В сторону (от) текста. Мотивы и мотивации - стр. 10
Понятно, что в разбросе мнений о «границах» и признаках выделения мотивов ученые следовали и следуют задачам своих собственных исследований. Если для одних важным признаком в определении мотива служит его формальная (лексико-синтаксическая, морфологическая или фонетическая) «атомарность» и повторяемость, то для других – его оригинальность и единичность[43]. В последнем случае, говоря на языке лексикографии, единожды сказанное, гапакс (Hapax legomenon) – это тоже мотив[44].
Средневековые схоласты полагали, что «форма дает вещи существование» (forma dat esse rei) – парадокс, заставляющий считаться с тем, что фактически любой формальный компонент, коль скоро он выделяется в качестве такового, наделяется существованием, а значит, и возможным смыслом[45]. Понимание «мотива», с этой точки зрения, оправдывает не столько его логические дефиниции (а также их структуральные детализации)[46], сколько представление о нем как о звуке и/или образе, – недаром и сам этот термин первоначально появился и использовался применительно к музыке[47]. Звуковое «очертание» музыкального мотива полиморфно и зависит от предметности слухового восприятия. Само это восприятие к тому же определяется разными факторами – от «непосредственной» предрасположенности слушателя к тем или иным звукам до эмоциональной «убедительности» тех музыкальных инструментов, которые традиционно связываются с тем или иным образом (в своей дидактической простоте примерами такого убеждения могут служить, в частности, пояснения нарратора в симфонической сказке Сергея Прокофьева «Петя и волк» (1936), где флейта обозначает птичку, гобой – утку, кларнет – кошку, валторны – волка, фагот – старого дедушку, а литавры и барабан – выстрелы охотников)[48]. История изобразительного искусства и кинематографа также дает наглядные примеры мотивов, визуальная убедительность которых не свободна от традиции их воспроизведения (в истории кино такими условно «универсальными» мотивами, по мнению Реймонда Даргнета, могут считаться, в частности, мотивы слепоты, карнавала, рынка, цветов, зеркал, железнодорожных вокзалов, витрин, скульптур, подводного мира)[49]. В таком – равно формальном и образном – определении мотив, говоря словами Бориса Гаспарова, это «любое смысловое „пятно“»[50]. Легко представить такое «пятно» не метафорически, а буквально – например, как чернильное пятно: труднее решить, что здесь предшествует чему – «пятно» смыслу или смысл «пятну»[51].

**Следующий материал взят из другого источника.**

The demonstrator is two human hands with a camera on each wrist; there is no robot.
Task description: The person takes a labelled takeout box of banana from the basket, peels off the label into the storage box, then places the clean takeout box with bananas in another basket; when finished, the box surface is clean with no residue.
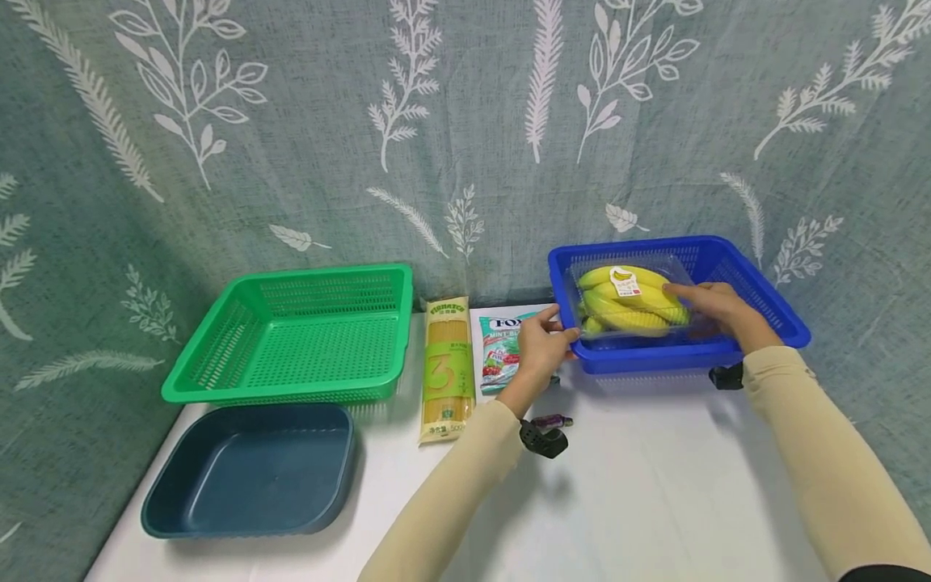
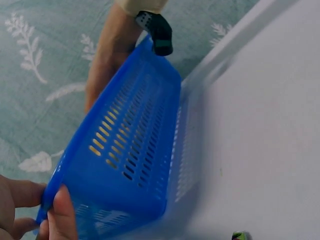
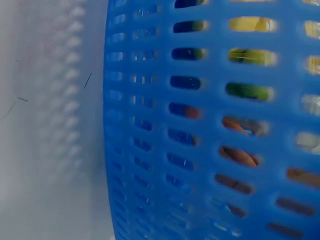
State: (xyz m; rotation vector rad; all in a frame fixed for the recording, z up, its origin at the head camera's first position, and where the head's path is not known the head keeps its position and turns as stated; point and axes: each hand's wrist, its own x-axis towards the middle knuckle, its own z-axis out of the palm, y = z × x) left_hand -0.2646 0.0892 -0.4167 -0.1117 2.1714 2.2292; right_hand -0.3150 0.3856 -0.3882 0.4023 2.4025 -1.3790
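Two pale sleeves (image 1: 454, 485) are filling the foreground, and beyond them the hands are bracketing the banana pack (image 1: 631, 311). It is sitting in the left half of the blue basket (image 1: 658, 359), its long axis running roughly left to right, in line with the basket's long side. The right hand (image 1: 718, 307) is the nearer one: it is touching the pack's right end, so the bananas are lying to its left. Whether those fingers are pinching the pack or only resting against it, I cannot tell; the slotted wall is hiding most of them in the right wrist view. The left hand (image 1: 538, 347) is gripping the basket's rim, thumb and fingers lying on either side of it, just beside the pack's left end. The candy bag (image 1: 499, 349) is lying just beyond that hand's left side. What is mattering most, I judge, is the pack's lengthwise lie between the hands.
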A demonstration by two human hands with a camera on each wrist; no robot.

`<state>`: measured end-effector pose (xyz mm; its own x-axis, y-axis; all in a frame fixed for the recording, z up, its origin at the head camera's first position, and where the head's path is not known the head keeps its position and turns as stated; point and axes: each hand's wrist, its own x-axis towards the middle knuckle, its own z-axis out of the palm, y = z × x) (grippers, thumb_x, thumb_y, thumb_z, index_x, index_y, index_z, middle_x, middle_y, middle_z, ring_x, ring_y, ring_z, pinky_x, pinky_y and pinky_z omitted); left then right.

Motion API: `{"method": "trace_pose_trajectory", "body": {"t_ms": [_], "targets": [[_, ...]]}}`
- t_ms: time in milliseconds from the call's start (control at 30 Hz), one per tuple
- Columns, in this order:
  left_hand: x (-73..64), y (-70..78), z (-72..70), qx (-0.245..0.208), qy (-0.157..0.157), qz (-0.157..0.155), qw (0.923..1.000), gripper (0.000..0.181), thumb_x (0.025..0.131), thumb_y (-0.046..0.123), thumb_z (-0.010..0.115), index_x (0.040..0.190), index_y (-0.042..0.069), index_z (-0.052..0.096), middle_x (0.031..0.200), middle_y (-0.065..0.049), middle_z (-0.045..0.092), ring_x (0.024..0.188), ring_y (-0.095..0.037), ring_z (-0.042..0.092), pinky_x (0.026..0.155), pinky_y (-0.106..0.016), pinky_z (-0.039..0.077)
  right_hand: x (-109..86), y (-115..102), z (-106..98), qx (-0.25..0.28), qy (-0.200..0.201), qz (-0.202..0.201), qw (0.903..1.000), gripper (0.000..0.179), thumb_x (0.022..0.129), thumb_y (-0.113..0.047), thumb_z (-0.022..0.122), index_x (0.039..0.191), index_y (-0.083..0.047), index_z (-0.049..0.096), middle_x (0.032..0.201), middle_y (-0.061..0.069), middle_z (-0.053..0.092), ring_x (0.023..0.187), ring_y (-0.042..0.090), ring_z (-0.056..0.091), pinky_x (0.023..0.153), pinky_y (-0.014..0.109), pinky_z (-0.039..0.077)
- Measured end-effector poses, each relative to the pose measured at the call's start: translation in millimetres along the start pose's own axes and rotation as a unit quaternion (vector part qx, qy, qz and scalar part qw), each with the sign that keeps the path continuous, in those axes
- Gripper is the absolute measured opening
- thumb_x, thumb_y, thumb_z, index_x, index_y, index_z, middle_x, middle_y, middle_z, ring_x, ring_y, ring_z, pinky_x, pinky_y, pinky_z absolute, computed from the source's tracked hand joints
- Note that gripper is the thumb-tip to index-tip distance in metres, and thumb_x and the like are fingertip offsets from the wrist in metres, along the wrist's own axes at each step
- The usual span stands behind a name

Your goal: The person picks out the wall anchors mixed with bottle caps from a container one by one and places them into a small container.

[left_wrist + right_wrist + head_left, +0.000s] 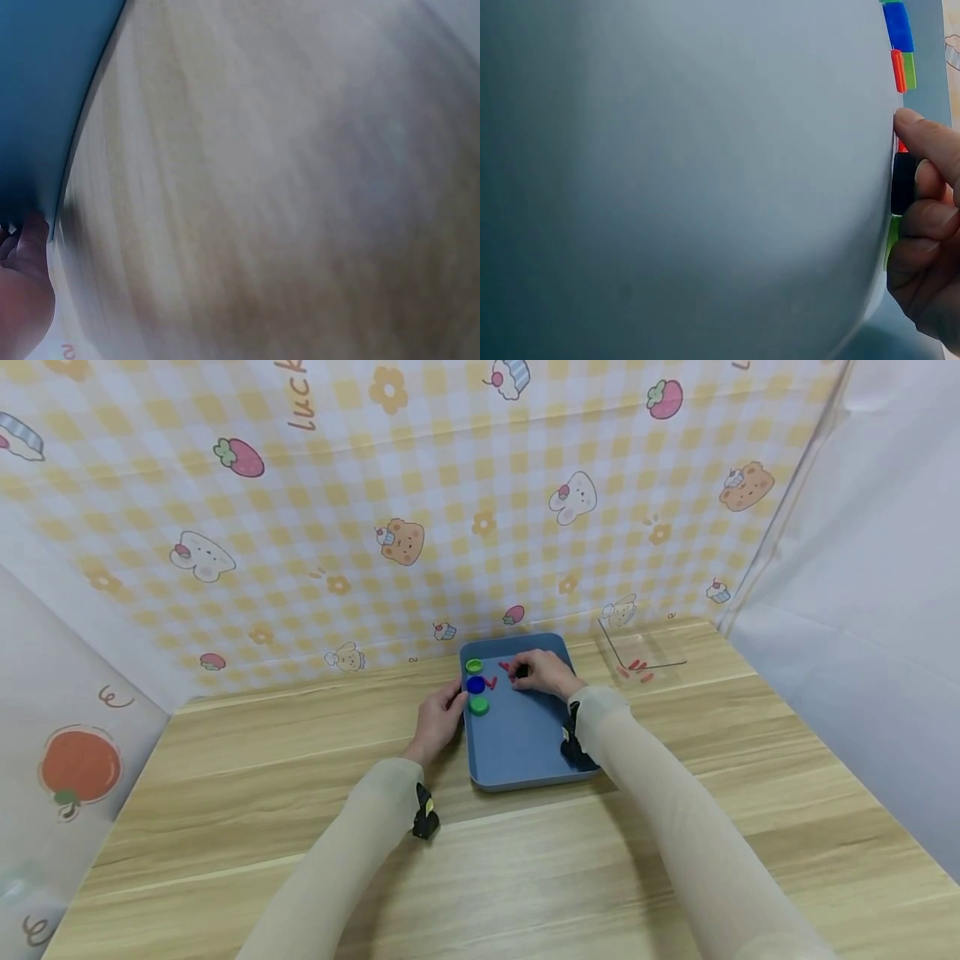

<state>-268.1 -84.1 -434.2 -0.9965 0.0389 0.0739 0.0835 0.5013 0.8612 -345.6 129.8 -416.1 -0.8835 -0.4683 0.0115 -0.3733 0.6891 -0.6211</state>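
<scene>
The right hand [546, 672] pinched a red piece [902, 145] inside the blue tray [517, 743] (light and stiff, probably; its middle suited fingertips). The left hand [438, 720] touched the tray's side, its grip unclear.

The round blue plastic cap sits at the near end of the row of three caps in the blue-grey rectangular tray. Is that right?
Not quite: the round blue plastic cap is in the middle, between two round green plastic caps, as the head view shows. The row is indeed in the blue-grey rectangular tray.
</scene>
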Motion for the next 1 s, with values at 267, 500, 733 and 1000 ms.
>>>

Важно заметить вместе с тем, что в любом случае «смысл» мотива предвосхищает его припоминание, а оно, в свою очередь, привязано к мелочам – к таким деталям прошлого и настоящего, реального и воображаемого, случайного и закономерного, из которых, как в игре puzzle, складывается картинка опознаваемой в них «реальности». Антропологизация фольклористики и литературоведения еще более осложняет представление о мотиве как аналитической единице текста. Любое литературное произведение, как на этом настаивали уже представители констанцской школы рецептивной эстетики Вольфганг Изер, Ханс Роберт Яусс и их единомышленники, в ретроспективе предстает своего рода абстракцией, исходной для множества его потенциальных содержательных интерпретаций. Даже если слушатель или читатель отталкивается от подсказок, которые связываются с тем или иным текстом в опыте его предыдущих прочтений, в нем могут обнаруживаться смыслы, такими подсказками не предусмотренные, – синтаксические, лексические и иные «странности», «пробелы», «умолчания», которые приходится комментировать, полагаясь на связываемые с ним в процессе чтения приемы «эстетического воздействия» (Wirkungsästhetik) и особенности его читательской рецепции («горизонт ожидания», Erwartungshorizont) и т. д.